◆ EXERCISE AIM ◆
Select from the data all lines with the word "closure".

Records contained in a dataset
=== Section Start ===

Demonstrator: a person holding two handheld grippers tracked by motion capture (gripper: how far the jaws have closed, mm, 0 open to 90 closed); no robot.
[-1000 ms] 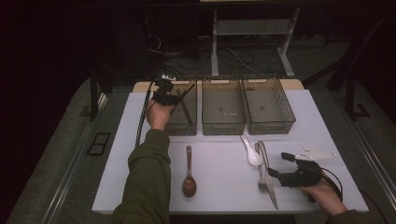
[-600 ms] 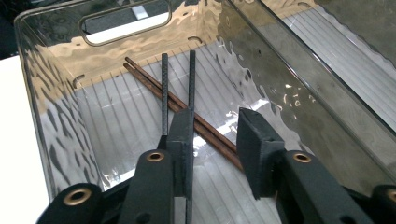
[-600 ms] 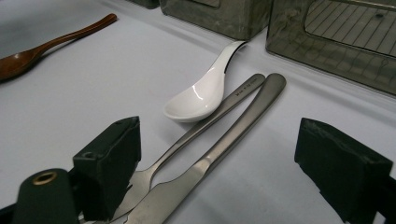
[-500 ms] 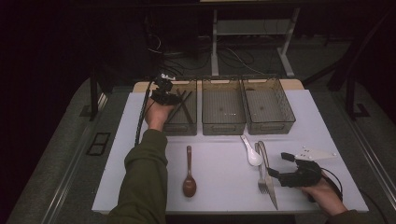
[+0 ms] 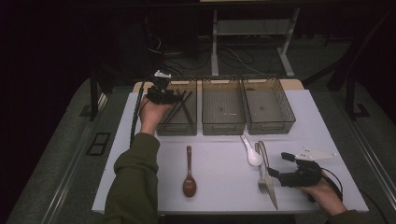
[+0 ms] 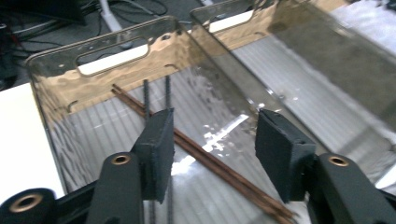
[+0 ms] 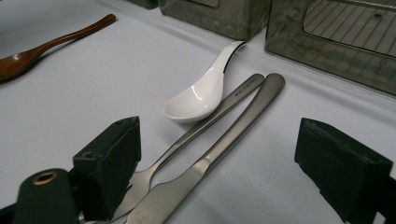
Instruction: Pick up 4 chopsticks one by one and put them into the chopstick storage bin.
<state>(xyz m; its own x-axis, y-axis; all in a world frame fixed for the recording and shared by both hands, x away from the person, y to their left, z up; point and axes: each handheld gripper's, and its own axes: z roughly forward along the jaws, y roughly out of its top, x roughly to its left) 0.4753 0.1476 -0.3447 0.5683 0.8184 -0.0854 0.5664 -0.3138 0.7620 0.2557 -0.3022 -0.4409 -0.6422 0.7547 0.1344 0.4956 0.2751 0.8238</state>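
Steel fork (image 7: 154,172), knife (image 7: 219,149) unmoved, both grippers same spots

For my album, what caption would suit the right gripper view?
Open right gripper poised over a steel fork and knife, beside a white ceramic spoon.

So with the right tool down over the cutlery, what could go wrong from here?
The fork and knife lie touching side by side between the open right tool, so closing may catch both or skid one away. The white spoon rests against the fork and could get knocked. The left tool, open inside the left bin, might snag the chopsticks when lifting.
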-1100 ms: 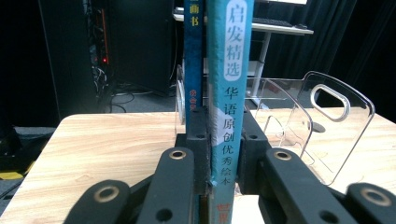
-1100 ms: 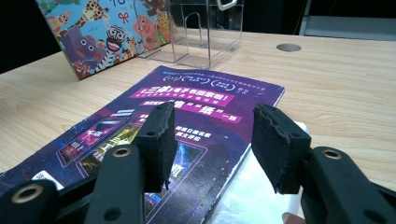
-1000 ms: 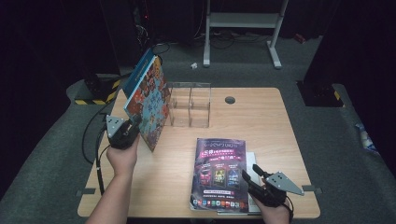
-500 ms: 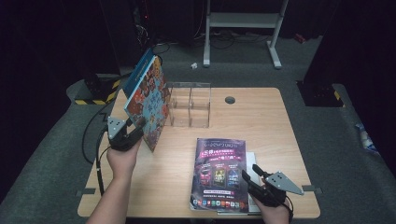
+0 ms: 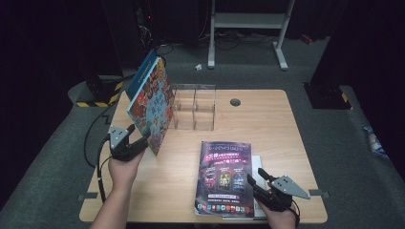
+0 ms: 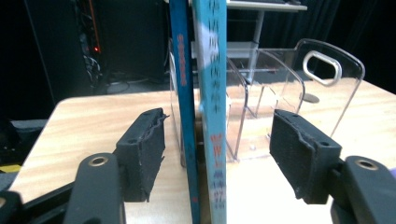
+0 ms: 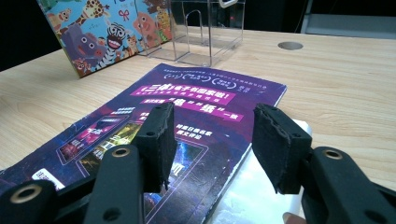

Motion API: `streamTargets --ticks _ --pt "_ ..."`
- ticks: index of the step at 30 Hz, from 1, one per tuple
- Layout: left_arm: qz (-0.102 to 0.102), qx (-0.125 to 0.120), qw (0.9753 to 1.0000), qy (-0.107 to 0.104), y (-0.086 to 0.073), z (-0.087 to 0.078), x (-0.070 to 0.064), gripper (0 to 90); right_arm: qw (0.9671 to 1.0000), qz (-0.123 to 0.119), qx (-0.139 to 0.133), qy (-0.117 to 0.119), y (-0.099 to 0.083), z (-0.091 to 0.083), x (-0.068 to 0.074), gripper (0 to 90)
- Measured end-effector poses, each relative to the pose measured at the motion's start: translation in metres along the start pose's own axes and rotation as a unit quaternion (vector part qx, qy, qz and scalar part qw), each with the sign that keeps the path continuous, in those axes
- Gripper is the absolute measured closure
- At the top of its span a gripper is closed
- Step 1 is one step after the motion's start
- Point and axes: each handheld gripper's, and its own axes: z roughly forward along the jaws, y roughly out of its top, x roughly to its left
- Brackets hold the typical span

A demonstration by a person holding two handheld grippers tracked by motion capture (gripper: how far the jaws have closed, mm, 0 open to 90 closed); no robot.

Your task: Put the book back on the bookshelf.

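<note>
Two tall picture books (image 5: 150, 102) stand tilted at the left end of a clear acrylic organizer (image 5: 196, 107). My left gripper (image 5: 143, 143) is at their near lower edge. In the left gripper view the blue spine (image 6: 180, 70) and the teal spine (image 6: 211, 70) stand between the jaws of the left gripper (image 6: 219, 135), which are open and touch neither. A purple magazine (image 5: 223, 176) lies flat at the front on a white booklet (image 5: 256, 160). My right gripper (image 5: 256, 177) hovers open over its near right corner, with the magazine (image 7: 196, 98) below the right gripper (image 7: 215, 126).
The wooden table (image 5: 267, 129) has a round cable hole (image 5: 235, 101) right of the organizer. A cable trails off the table's left edge from the left gripper. Behind the table, a white metal frame (image 5: 248, 21) stands on the dark floor.
The left gripper has shifted slightly at the books' lower edge. Books, magazine and right gripper stay where they were.
</note>
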Motion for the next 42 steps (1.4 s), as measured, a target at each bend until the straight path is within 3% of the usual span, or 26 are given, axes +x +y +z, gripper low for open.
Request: streamTargets --ticks 7,14,24,31,35,39,42 --pt "0.008 0.023 0.9996 -0.014 -0.012 -0.005 0.001 29.8 1.0 -0.002 0.001 0.0 0.0 0.0 0.001 48.7" --pt "0.004 0.039 0.999 -0.023 -0.025 -0.008 -0.001 24.9 1.0 -0.003 0.003 0.001 0.0 0.0 0.001 48.6" --pt "0.01 0.072 0.9962 -0.049 -0.05 -0.01 -0.014 20.9 1.0 -0.006 0.004 0.002 0.0 0.0 0.001 47.8" --pt "0.02 0.098 0.9911 -0.087 -0.073 -0.009 -0.033 18.0 0.9999 -0.008 0.007 0.002 0.0 0.001 0.002 47.1" --pt "0.014 0.118 0.9864 -0.114 -0.084 -0.007 -0.045 17.6 0.9999 -0.007 0.009 0.001 0.0 0.001 0.002 47.1" --pt "0.015 0.134 0.9799 -0.147 -0.09 -0.007 -0.062 17.6 0.9999 -0.007 0.011 0.001 0.0 0.001 0.002 46.9" --pt "0.02 0.151 0.9724 -0.177 -0.093 -0.007 -0.081 18.3 0.9999 -0.007 0.014 0.002 0.0 0.002 0.002 46.7"
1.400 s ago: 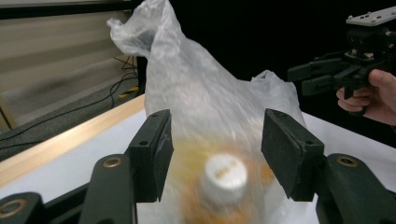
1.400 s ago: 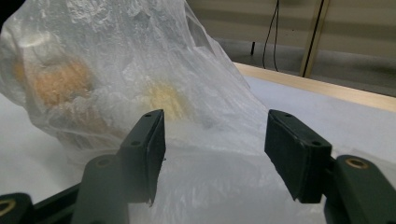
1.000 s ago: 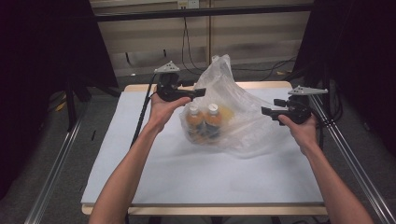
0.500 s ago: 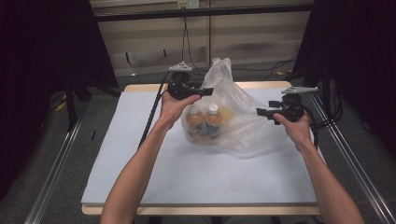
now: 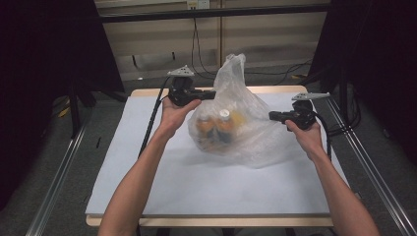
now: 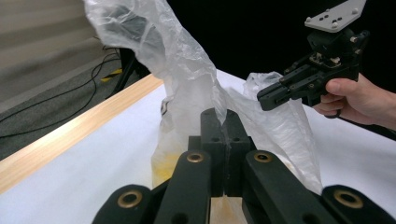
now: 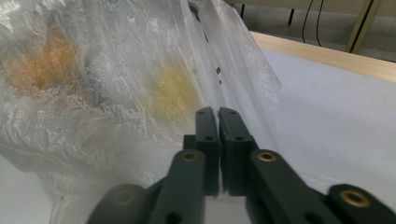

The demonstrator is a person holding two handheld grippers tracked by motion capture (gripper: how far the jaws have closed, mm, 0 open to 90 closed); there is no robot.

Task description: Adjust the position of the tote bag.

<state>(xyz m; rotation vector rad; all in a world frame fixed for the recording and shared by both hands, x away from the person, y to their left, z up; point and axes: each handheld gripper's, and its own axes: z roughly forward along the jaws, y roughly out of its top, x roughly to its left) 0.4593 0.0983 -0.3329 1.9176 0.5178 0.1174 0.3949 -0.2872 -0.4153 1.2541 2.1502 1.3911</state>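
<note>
A clear plastic bag (image 5: 246, 123) stands in the middle of the white table (image 5: 196, 187). Through the film I see bottles (image 5: 219, 125) of orange drink with white caps. My left gripper (image 5: 212, 93) reaches in from the left at the bag's upper side. In the left gripper view its jaws (image 6: 225, 116) are shut on the bag's film (image 6: 187, 79), and one handle rises above them. My right gripper (image 5: 270, 116) meets the bag's right side. Its jaws (image 7: 217, 112) are pressed together against the crinkled plastic (image 7: 93, 93), with film running into them.
The table's wooden far edge (image 5: 265, 90) lies just behind the bag. Cables (image 5: 196, 54) hang at the back wall. Metal rails (image 5: 59, 187) run along both sides of the table, with dark curtains beyond them.
The left gripper went right to the bag's top, then drew back left with the film. The right gripper edged left against the bag. The bag looks pulled wider.
</note>
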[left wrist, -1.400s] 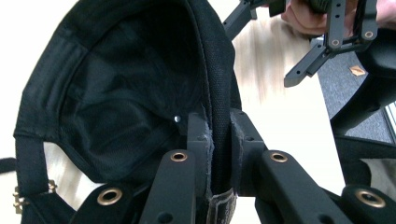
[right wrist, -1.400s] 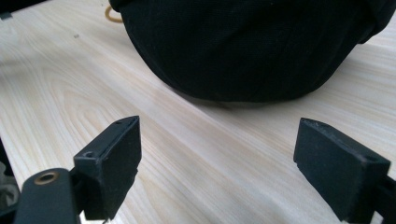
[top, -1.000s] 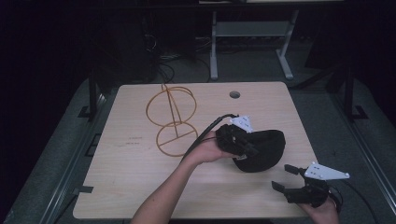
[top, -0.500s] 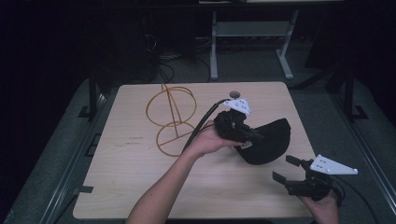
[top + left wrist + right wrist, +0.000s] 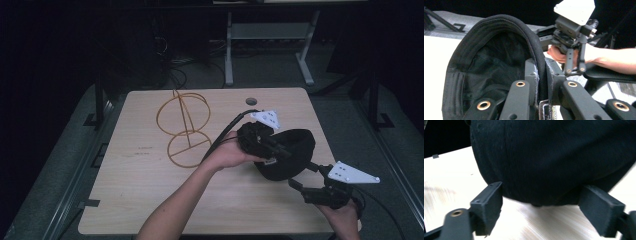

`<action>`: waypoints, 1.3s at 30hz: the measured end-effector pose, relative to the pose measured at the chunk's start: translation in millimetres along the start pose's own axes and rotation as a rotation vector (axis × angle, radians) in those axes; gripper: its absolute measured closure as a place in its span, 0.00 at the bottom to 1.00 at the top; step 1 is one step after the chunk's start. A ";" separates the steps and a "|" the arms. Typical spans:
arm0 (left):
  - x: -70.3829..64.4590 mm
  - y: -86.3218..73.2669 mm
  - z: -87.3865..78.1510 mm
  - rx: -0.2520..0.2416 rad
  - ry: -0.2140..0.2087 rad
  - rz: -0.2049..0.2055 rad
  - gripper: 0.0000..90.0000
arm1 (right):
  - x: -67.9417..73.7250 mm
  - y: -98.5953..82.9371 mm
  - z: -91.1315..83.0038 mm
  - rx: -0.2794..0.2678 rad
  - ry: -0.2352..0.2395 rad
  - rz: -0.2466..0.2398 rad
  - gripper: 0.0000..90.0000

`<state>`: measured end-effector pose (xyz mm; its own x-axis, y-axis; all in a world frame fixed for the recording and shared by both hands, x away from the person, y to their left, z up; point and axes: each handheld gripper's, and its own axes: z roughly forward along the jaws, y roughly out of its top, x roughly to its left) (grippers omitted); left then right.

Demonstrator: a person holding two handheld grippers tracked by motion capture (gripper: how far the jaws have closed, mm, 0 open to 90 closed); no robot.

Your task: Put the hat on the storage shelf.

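Since a second ago, black cap (image 5: 290,155) lifted a little and carried toward the table's far right, brim edge pinched between the closed jaws of the left gripper (image 5: 541,82); crown held just above the wood, or perhaps brushing it. Right gripper (image 5: 306,181) raised from the near right corner and brought in just beside the cap, jaws wide apart with the crown between them in its own view, not touching. Orange wire stand (image 5: 184,127) unmoved on the pale wooden table (image 5: 130,190). Beyond, dark room, grey floor, metal desk frame (image 5: 265,37), cables.
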<state>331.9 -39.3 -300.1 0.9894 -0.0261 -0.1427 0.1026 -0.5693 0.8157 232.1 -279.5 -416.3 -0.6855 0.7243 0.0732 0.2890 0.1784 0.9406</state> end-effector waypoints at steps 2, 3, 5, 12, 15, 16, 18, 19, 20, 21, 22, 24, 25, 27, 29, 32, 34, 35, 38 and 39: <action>-4.0 2.4 3.5 0.012 -0.012 0.017 0.90 | 0.9 0.3 -0.2 0.000 0.002 -0.008 0.26; -7.1 4.6 6.3 0.011 -0.019 0.027 0.90 | 0.6 0.1 -1.0 -0.007 0.005 -0.010 0.31; -7.8 5.8 7.2 0.010 -0.023 0.026 0.90 | 0.4 -0.2 -1.7 -0.009 0.007 -0.010 0.32; -8.2 8.2 8.2 0.000 -0.034 0.027 0.91 | -1.2 -2.5 -5.8 -0.033 0.003 -0.040 0.63; -8.9 7.9 6.4 0.006 -0.027 0.029 0.91 | -0.2 -2.9 -6.4 -0.035 0.010 -0.043 0.77; -8.9 7.5 5.9 0.008 -0.023 0.027 0.91 | -0.8 -2.7 -5.8 -0.037 0.013 -0.047 0.80; -8.3 6.5 5.0 0.008 -0.021 0.022 0.91 | -0.9 -2.5 -5.1 -0.028 0.018 -0.037 0.86; -7.8 5.7 3.7 0.010 -0.017 0.021 0.91 | -1.1 -2.5 -5.0 -0.027 0.023 -0.035 0.90; -7.3 3.5 1.0 0.005 -0.006 0.014 0.90 | -1.1 -2.4 -5.4 -0.028 0.030 -0.032 0.92; -7.3 3.5 1.0 0.005 -0.006 0.014 0.90 | -0.9 -1.9 -5.5 -0.033 0.036 -0.035 0.93; -6.7 2.4 -1.0 0.006 -0.003 0.014 0.90 | -0.9 -1.9 -5.5 -0.033 0.036 -0.035 0.93; -5.5 -0.2 -5.7 -0.008 0.004 0.007 0.90 | -1.9 1.1 -7.3 -0.035 0.051 -0.031 0.95; -5.5 -0.2 -5.7 -0.008 0.004 0.007 0.90 | -1.9 1.1 -7.3 -0.035 0.051 -0.031 0.95; -4.8 -1.3 -9.7 -0.007 0.020 0.003 0.89 | -3.1 4.3 -8.8 -0.042 0.056 -0.022 0.96; -4.8 -2.0 -10.8 -0.008 0.027 -0.001 0.89 | -3.7 5.6 -9.1 -0.043 0.059 -0.026 0.96; -6.3 -3.8 -15.7 0.002 0.048 0.003 0.87 | -3.9 9.4 -10.7 -0.042 0.069 -0.026 0.97; -7.4 -5.3 -18.3 -0.003 0.054 0.006 0.86 | -3.2 11.9 -11.5 -0.039 0.076 -0.023 0.97; -7.9 -6.5 -20.1 -0.005 0.057 0.007 0.86 | -2.7 13.0 -11.8 -0.038 0.076 -0.024 0.97; -8.8 -11.8 -24.7 -0.002 0.074 0.005 0.81 | -1.1 17.6 -11.2 -0.017 0.085 -0.026 0.98; -8.8 -13.5 -26.0 -0.007 0.074 0.005 0.81 | -0.6 18.7 -10.8 -0.011 0.088 -0.028 0.98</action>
<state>324.5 -10.0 -295.3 0.9948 0.0319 -0.0968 0.0979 -0.5633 0.8204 230.7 -283.8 -395.2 -0.7493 0.6580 0.0750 0.2618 0.1903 0.9462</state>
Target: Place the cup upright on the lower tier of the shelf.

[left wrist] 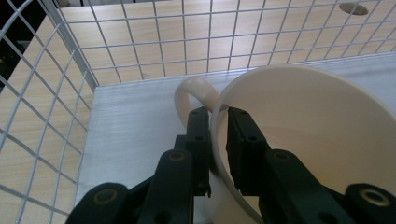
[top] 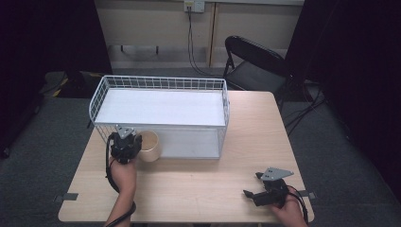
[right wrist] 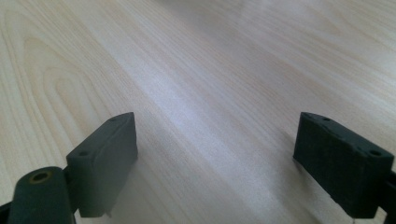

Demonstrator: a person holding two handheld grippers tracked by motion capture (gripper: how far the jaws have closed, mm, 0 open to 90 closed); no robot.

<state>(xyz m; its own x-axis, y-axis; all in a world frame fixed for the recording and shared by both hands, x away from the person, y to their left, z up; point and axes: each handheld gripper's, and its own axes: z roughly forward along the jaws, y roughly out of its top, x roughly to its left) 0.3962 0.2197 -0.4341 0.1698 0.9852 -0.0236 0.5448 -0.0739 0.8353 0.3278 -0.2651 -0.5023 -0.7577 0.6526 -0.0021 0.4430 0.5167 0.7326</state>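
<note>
Two hand-held grippers are here. Left hand-held gripper pinches the rim of one cream mug – one jaw inside, one outside, beside the handle. One white wire basket stands on the worktop; the mug seems to be at its front wall, partly cut off. Right hand-held gripper is spread wide over bare wood.

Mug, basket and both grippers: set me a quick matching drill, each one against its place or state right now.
Things:
1. mug
2. left gripper
3. right gripper
4. wire basket

States:
a. jaws wide apart over bare table
b. white, standing at the table's far side
c. shut on a rim
d. cream, pinched by its wall

Pairs: 1-d, 2-c, 3-a, 4-b
</note>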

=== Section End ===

◆ SOLUTION BELOW ◆
- Gripper is the absolute measured closure
`<action>`: waypoints, 1.3s at 30hz: the measured end-effector pose, relative to the pose measured at the chunk's start: translation in millimetres along the start pose's own axes and rotation as a rotation vector (axis × angle, radians) in those axes; gripper: its absolute measured closure as a place in its span, 0.00 at the bottom to 1.00 at the top; step 1 is one step after the chunk's start. A ";" separates the steps and a "|" the arms. Typical spans:

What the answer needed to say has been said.